To get used to the fat suit, she wore it out in public. "A lot of people would not look at me. There was a girl who had Golden [the lead single from Beautifully Human] as a ringtone. I said, 'I love your ringtone,' and she said, 'Thanks,' but she didn't even look at me. She saw the weight, the size, and didn't bother to even notice." By contrast, Mma Ramotswe is "who I'd like to be when I grow up, a beautiful, wonderful, powerful woman who has a grace about her. I loved playing her. Her first name is Precious! Come on! And I had to gain weight - I am the luckiest girl in Hollywood to be able to gain weight!"
Scott cherishes the fact that during her divorce she was able to spend time in Africa. "Ah! It was my first time. It was ... I don't know the word, honestly. Just being there helped me see how people are supposed to be, the level of dignity, of respect with which they treat each other, regardless of whether you live in a shack or a mansion. [Now] when I meet people I curtsey, because I did it for three months and it felt as normal as rain."
If there's any doubt left that Scott is more than equal to whatever comes her way, it's erased when she tells me an extraordinary story. At a recent string of shows at the House of Blues on LA's Sunset Boulevard, Scott was raw, funny, incendiary and brilliantly exhausting. After the last show, both Prince and Stevie Wonder came to her dressing room, and she and Prince - "the dancer of life!" - danced into the small hours. Then she was alone, "waiting outside for the valet to bring the car round, and these ... I say kids, but they must have been 25, looking wealthy, five-o'clock-in-the-morning wasted. And this guy's saying, 'Step back nigger, step back nigger.' He's saying it like it's a song, but there's nobody out there but me. I was taken aback, and I said, 'Excuse me?!' And he said, 'Shut your mouth and don't say a word when a white man is talking!'"

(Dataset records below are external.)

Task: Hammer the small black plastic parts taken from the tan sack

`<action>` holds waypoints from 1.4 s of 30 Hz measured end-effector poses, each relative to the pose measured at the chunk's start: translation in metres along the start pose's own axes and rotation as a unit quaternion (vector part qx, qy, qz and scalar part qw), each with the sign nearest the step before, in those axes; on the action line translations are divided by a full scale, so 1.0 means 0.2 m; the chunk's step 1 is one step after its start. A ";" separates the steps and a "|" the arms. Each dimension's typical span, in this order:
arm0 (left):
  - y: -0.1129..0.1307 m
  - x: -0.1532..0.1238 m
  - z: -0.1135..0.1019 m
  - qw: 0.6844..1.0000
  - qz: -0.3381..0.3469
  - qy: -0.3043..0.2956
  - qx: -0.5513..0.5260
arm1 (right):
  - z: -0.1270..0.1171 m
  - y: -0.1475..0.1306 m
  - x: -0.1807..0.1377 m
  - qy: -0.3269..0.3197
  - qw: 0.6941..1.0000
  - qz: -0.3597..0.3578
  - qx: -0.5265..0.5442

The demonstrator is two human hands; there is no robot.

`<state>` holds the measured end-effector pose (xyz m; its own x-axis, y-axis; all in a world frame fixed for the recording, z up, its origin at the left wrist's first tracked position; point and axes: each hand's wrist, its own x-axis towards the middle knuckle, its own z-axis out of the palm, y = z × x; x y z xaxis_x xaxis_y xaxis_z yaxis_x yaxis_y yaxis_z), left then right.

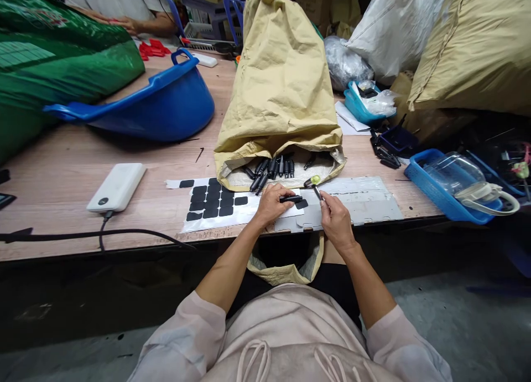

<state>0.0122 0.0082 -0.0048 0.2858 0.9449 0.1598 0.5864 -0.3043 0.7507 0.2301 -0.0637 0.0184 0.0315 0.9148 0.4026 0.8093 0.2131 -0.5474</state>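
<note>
My left hand (272,206) is closed on a black cylindrical part (291,199), held level just above a grey board (357,202). In my right hand (337,221) is the handle of a small hammer (313,181), whose head is black and yellow-green. The hammer head is raised near the mouth of a tan woven sack (286,88). Several similar black parts (271,169) lie inside that mouth. A white sheet with rounded black stickers (213,199) rests left of my left hand. One black sticker (302,204) shows between my hands.
At the left are a white power bank (116,187) with a cable, a blue basin (166,105) and a green sack (62,66). A blue tray (448,205) holding a clear jug stands at the right edge. Below the table, another sack (286,274) opens at my lap. A person (120,5) sits opposite.
</note>
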 end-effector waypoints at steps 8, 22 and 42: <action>0.02 -0.01 -0.01 1.000 -0.010 -0.001 -0.015 | -0.01 -0.07 -0.08 -0.057 0.998 -0.002 -0.006; 0.00 0.00 0.00 0.999 0.030 0.022 -0.025 | -0.08 -0.17 -0.08 0.017 0.999 -0.036 -0.013; 0.04 -0.01 0.01 0.999 0.014 0.037 -0.028 | -0.02 -0.14 -0.15 -0.040 0.997 -0.018 -0.068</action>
<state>0.0172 0.0031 -0.0013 0.2433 0.9428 0.2278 0.5344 -0.3263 0.7797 0.2081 -0.0981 0.0251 -0.0414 0.9333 0.3568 0.8813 0.2023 -0.4270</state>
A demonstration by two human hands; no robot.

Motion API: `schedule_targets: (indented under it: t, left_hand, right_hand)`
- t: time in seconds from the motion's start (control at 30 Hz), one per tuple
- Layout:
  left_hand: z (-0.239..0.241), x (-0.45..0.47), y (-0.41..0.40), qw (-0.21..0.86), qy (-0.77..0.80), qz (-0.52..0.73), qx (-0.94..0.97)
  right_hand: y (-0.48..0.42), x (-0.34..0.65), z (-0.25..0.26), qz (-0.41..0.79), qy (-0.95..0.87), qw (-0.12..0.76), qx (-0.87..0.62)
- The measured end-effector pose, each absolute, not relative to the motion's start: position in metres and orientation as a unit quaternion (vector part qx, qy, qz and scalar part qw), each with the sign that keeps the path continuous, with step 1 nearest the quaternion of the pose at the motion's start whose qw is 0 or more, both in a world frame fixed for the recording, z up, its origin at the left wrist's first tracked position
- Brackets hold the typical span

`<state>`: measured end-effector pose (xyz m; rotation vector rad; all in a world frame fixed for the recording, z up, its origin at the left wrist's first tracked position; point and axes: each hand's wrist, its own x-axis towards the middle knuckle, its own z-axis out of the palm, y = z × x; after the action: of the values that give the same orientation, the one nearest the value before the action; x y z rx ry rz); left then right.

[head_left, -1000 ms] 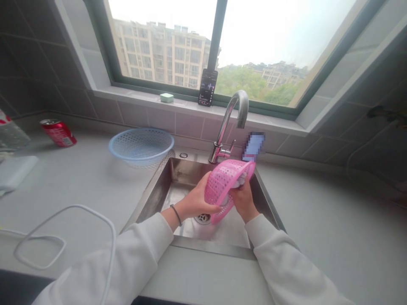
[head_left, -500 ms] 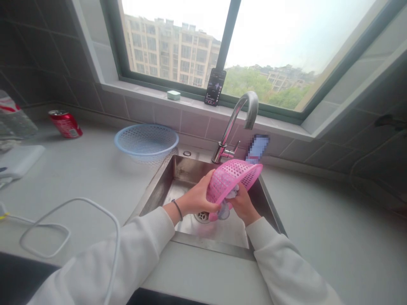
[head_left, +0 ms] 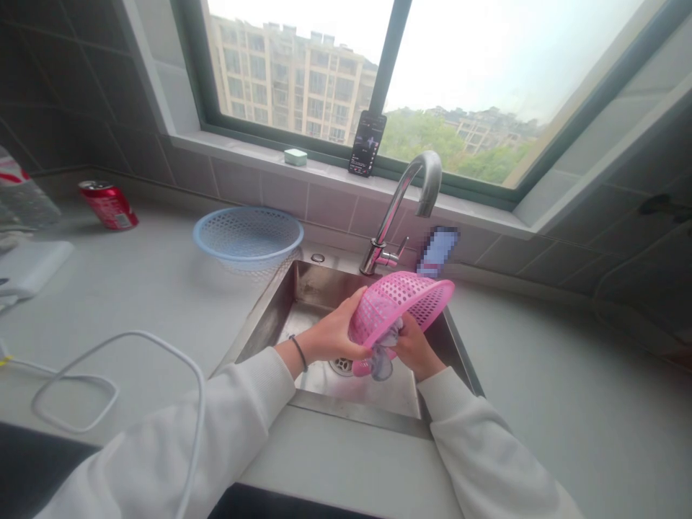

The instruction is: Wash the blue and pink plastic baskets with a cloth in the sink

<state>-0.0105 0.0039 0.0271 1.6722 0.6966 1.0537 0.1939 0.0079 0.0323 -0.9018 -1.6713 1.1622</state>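
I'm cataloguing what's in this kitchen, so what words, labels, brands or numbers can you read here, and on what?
No text is legible.
Red drink can: print too blurred to read.
Phone on the windowsill: screen too small to read.
Phone behind the sink: pixelated, unreadable.
Plastic packet at far left: red print too blurred to read.

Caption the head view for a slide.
Left hand and right hand hold a pink plastic basket over a steel sink.

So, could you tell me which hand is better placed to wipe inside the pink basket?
The right hand, I think: it sits at the open side of the pink basket, against the grey-blue cloth, while the left hand holds the outer mesh.
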Motion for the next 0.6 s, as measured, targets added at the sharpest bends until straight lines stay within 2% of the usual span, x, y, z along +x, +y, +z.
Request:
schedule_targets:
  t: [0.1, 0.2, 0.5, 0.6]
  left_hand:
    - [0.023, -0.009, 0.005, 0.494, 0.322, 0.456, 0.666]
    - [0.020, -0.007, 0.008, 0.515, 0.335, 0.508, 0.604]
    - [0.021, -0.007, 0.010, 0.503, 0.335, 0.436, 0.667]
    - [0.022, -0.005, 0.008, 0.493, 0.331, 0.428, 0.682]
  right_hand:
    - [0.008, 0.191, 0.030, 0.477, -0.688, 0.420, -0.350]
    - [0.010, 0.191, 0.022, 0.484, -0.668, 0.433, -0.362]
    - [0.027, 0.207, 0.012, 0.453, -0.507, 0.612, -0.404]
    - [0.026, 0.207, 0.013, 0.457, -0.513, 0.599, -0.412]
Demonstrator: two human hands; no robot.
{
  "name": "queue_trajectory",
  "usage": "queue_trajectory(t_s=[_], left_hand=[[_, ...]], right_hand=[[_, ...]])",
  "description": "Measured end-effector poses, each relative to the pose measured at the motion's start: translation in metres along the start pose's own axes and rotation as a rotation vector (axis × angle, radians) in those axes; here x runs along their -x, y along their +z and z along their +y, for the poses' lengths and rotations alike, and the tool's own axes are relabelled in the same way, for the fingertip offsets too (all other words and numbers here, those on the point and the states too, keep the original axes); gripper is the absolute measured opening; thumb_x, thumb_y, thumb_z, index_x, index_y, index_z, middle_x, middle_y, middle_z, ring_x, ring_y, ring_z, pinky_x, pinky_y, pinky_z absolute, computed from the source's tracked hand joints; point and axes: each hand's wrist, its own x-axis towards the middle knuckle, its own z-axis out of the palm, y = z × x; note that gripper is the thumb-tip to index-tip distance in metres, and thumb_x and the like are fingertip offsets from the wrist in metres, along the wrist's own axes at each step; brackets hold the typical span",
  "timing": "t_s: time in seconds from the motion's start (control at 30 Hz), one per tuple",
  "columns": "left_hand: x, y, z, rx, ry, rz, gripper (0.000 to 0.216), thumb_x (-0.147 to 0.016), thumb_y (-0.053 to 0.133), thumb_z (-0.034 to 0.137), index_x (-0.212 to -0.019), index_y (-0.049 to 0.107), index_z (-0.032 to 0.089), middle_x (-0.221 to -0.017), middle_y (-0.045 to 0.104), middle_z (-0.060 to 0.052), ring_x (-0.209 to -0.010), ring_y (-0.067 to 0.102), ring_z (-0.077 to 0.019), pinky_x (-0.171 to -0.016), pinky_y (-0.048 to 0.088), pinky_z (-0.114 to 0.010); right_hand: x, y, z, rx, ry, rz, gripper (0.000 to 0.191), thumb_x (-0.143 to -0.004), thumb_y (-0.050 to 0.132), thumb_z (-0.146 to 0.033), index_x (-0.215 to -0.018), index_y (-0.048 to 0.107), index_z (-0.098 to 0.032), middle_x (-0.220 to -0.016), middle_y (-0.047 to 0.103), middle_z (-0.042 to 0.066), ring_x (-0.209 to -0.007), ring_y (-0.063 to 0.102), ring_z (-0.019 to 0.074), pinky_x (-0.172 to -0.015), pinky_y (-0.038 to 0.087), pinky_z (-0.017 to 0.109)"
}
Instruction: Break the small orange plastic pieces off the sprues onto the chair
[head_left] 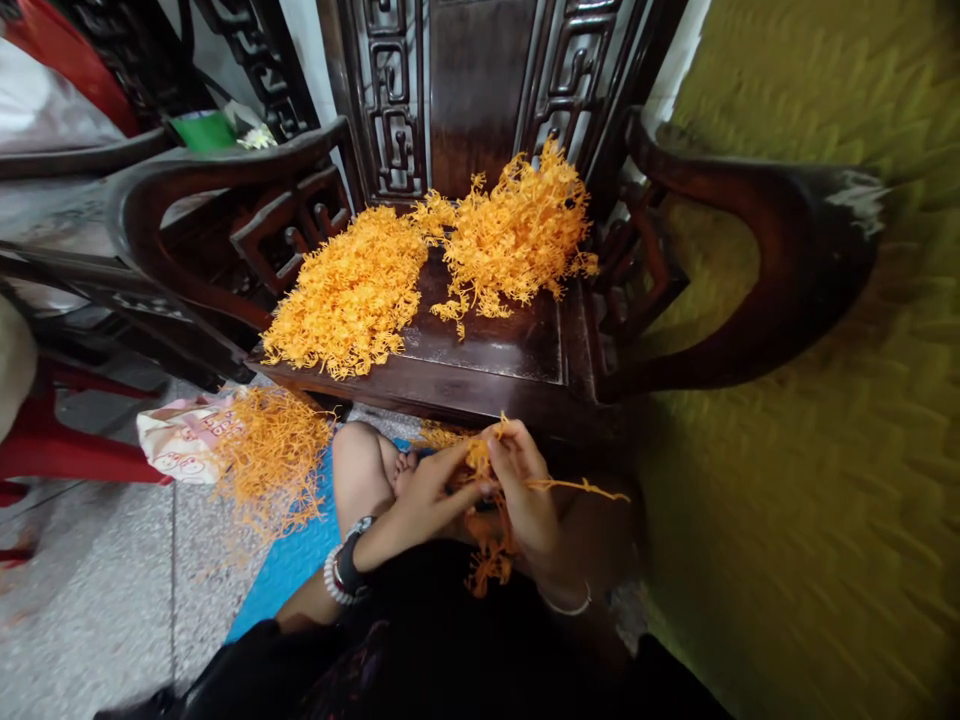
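Close together in front of my lap, both hands are closed on a thin, branching orange strand (585,487). My left hand (439,487), with a watch and a beaded bracelet on its wrist, pinches the strand from the left. From the right, my right hand (526,485) grips it, and one end sticks out past that hand. Curly orange pieces (491,562) hang below the fingers; the exact pinch point is partly hidden. On the dark wooden chair (495,350) lie a left heap (356,290) and a right heap (521,235) of similar curly orange pieces.
Left of my bent leg, a pile of loose orange strands (274,455) spills by a printed bag (180,435). A blue mat (289,570) lies under me. The chair's curved right arm (795,270) reaches toward a yellow-green surface (810,520). A red stool (82,440) stands left.
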Motion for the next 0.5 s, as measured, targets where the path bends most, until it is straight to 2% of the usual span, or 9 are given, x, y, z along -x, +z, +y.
queue_trajectory(t_s=[0.07,0.13,0.2,0.3,0.4,0.43,0.5], left_hand=[[0.000,-0.007,0.006,-0.029,-0.053,0.053,0.032,-0.095,0.050,0.041,-0.118,0.062,0.023,-0.110,0.068,-0.006,-0.097,0.062,-0.0230,-0.085,0.048,-0.034],[-0.001,-0.014,0.013,-0.082,-0.026,0.083,0.027,-0.097,0.046,0.036,-0.103,0.067,0.019,-0.093,0.069,-0.005,-0.082,0.060,-0.0189,-0.075,0.046,-0.030],[-0.001,-0.021,0.019,-0.160,0.038,0.106,0.026,-0.097,0.045,0.032,-0.096,0.067,0.018,-0.084,0.066,-0.005,-0.079,0.055,-0.0177,-0.073,0.042,-0.029],[0.000,-0.023,0.024,-0.249,0.146,0.129,0.026,-0.096,0.047,0.036,-0.107,0.060,0.018,-0.094,0.063,-0.007,-0.090,0.052,-0.0207,-0.081,0.041,-0.033],[0.000,-0.016,0.026,-0.250,0.193,0.134,0.050,-0.086,0.057,0.054,-0.119,0.050,0.017,-0.112,0.058,-0.011,-0.102,0.051,-0.0247,-0.088,0.041,-0.036],[-0.002,-0.014,0.027,-0.247,0.173,0.141,0.048,-0.085,0.058,0.055,-0.115,0.050,0.017,-0.109,0.058,-0.011,-0.100,0.052,-0.0241,-0.086,0.042,-0.035],[-0.008,-0.011,0.029,-0.235,0.122,0.147,0.030,-0.091,0.052,0.047,-0.095,0.054,0.018,-0.089,0.059,-0.006,-0.084,0.055,-0.0191,-0.074,0.042,-0.030]], right_hand=[[-0.003,0.000,0.000,0.000,-0.070,0.041,0.022,-0.085,0.064,-0.040,-0.081,0.054,-0.021,-0.076,0.052,-0.002,-0.070,0.049,0.0122,-0.066,0.042,0.023],[-0.005,0.001,0.003,-0.022,-0.127,0.069,0.020,-0.085,0.064,-0.038,-0.078,0.055,-0.021,-0.075,0.051,-0.003,-0.069,0.048,0.0119,-0.067,0.042,0.024],[-0.005,0.002,0.004,-0.045,-0.156,0.088,0.022,-0.087,0.061,-0.038,-0.074,0.055,-0.021,-0.071,0.049,-0.003,-0.066,0.045,0.0113,-0.064,0.041,0.024],[-0.004,0.004,0.005,-0.042,-0.197,0.114,0.023,-0.087,0.061,-0.036,-0.071,0.054,-0.021,-0.069,0.047,-0.003,-0.065,0.044,0.0117,-0.063,0.039,0.024],[-0.003,0.006,0.005,-0.006,-0.204,0.120,0.024,-0.083,0.066,-0.032,-0.067,0.053,-0.020,-0.070,0.047,-0.003,-0.066,0.044,0.0117,-0.064,0.038,0.024],[-0.003,0.007,0.005,-0.006,-0.178,0.108,0.026,-0.082,0.068,-0.033,-0.066,0.053,-0.020,-0.069,0.046,-0.003,-0.065,0.043,0.0117,-0.063,0.038,0.025],[-0.003,0.008,0.006,-0.047,-0.086,0.064,0.028,-0.081,0.068,-0.039,-0.066,0.053,-0.020,-0.067,0.046,-0.003,-0.062,0.042,0.0113,-0.060,0.036,0.025]])
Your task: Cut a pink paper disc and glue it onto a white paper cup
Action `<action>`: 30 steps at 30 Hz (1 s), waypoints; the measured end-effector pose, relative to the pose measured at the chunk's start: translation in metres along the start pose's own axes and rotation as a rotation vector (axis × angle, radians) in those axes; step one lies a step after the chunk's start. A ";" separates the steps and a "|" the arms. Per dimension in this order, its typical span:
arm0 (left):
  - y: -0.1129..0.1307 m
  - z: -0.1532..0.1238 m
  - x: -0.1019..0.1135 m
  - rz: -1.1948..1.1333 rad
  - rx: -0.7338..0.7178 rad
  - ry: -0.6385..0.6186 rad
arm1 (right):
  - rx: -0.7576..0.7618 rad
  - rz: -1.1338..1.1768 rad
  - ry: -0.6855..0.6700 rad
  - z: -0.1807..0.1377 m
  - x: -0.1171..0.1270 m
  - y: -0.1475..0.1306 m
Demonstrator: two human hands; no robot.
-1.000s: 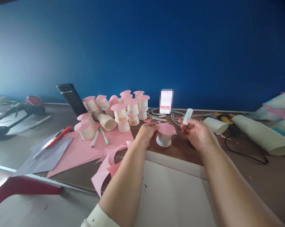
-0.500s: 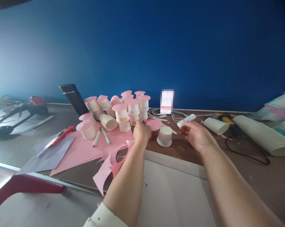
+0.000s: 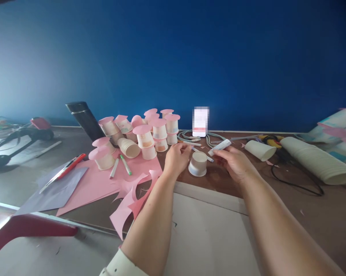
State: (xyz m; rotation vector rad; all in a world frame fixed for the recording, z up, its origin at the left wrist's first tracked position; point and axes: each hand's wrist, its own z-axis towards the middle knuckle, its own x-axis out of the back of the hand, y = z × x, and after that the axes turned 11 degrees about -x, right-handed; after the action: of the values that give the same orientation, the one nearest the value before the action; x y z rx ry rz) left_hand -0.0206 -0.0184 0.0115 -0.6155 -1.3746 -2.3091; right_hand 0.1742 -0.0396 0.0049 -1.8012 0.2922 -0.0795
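My left hand [image 3: 176, 158] hovers just left of an upside-down white paper cup [image 3: 198, 164] on the brown table, fingers curled. What they hold, if anything, is hidden. My right hand [image 3: 233, 161] is to the right of the cup and pinches a white glue stick [image 3: 220, 147], which points left over the cup. The cup's upturned base is bare.
A cluster of white cups topped with pink paper circles [image 3: 145, 134] stands at the back left beside a black flask [image 3: 85, 119]. Pink paper sheets and scraps [image 3: 127, 188], green markers [image 3: 125, 165], a red cutter [image 3: 72, 165], cables [image 3: 290, 180] and a long sleeve of cups [image 3: 313, 160] lie around.
The pink paper circle that lay on the cup was lifted off to the left by my left hand and no longer shows. The glue stick tilted down and moved closer to the cup.
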 end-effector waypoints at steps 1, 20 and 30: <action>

"I'm not kidding! I started laughing, and I followed him and his cohorts through the parking lot laughing hysterically, and they became more and more uncomfortable. It was one of the best moments of outrageous laughter I've had. To think for one moment I could possibly fit into that box. Do you understand what I just did tonight? I am so far from that word that it is funny. They looked so uncomfortable; I wanted to emasculate him, to make sure he was getting no nookie that night. The girls sobered up and were looking scared. It was something else - the first time in my life I've been called that. Wow. But I enjoyed it. You must fight back, it's imperative. I like the fight in me now."
The Real Thing: Words & Sounds Vol 3 is out now on Hidden Beach.